Pictures stay out; everything else in the listing below is to be restated word for word.
[Data extract — start]
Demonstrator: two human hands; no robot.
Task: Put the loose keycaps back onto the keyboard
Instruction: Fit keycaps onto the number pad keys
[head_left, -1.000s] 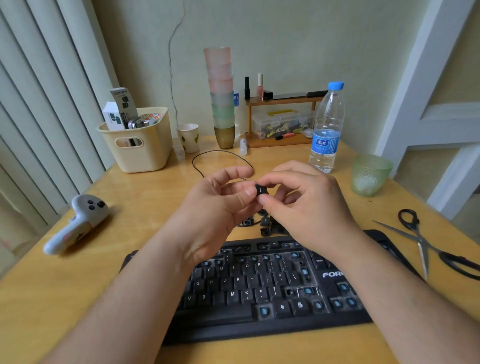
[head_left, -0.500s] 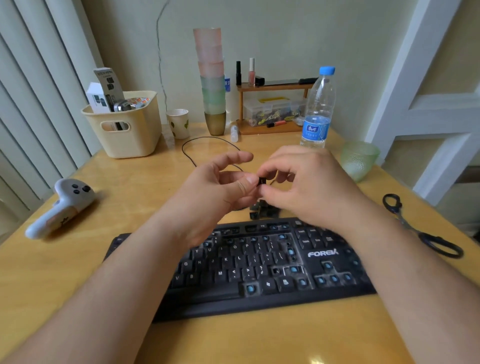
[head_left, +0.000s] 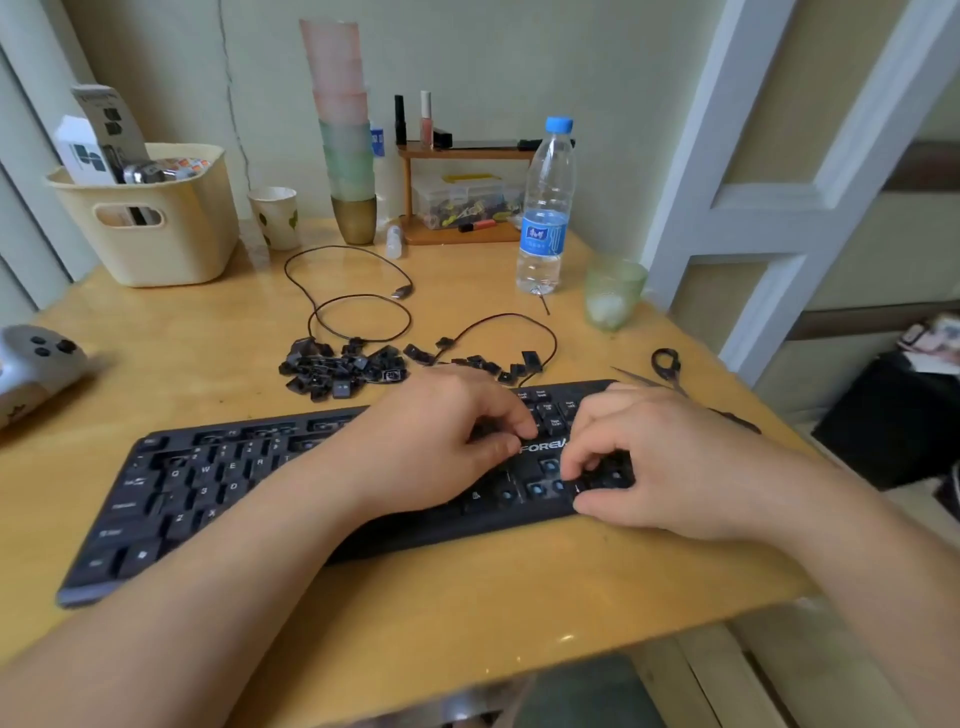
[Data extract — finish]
__Answer to the problem__:
Demonstrator: two human hands; no robot.
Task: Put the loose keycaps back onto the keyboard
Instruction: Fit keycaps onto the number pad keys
[head_left, -1.000s] 
[head_left, -0.500s] 
[head_left, +0.000s] 

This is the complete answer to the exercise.